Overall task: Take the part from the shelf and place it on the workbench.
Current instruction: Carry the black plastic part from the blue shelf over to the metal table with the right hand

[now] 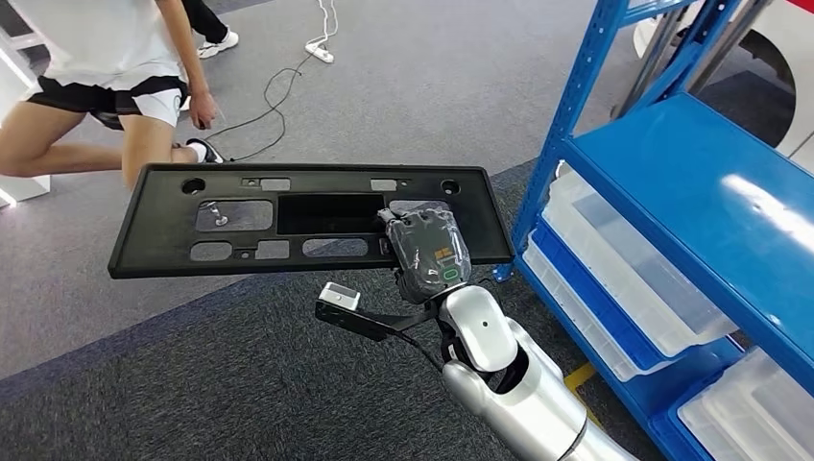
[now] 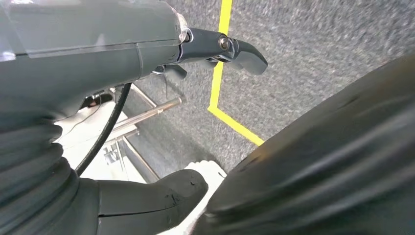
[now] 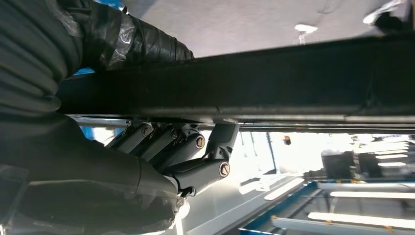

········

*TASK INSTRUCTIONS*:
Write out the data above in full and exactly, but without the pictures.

*EXERCISE OUTPUT*:
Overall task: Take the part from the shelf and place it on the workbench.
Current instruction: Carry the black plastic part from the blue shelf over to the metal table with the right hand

[now] 
[now] 
[now] 

No additional output is required for this exercise.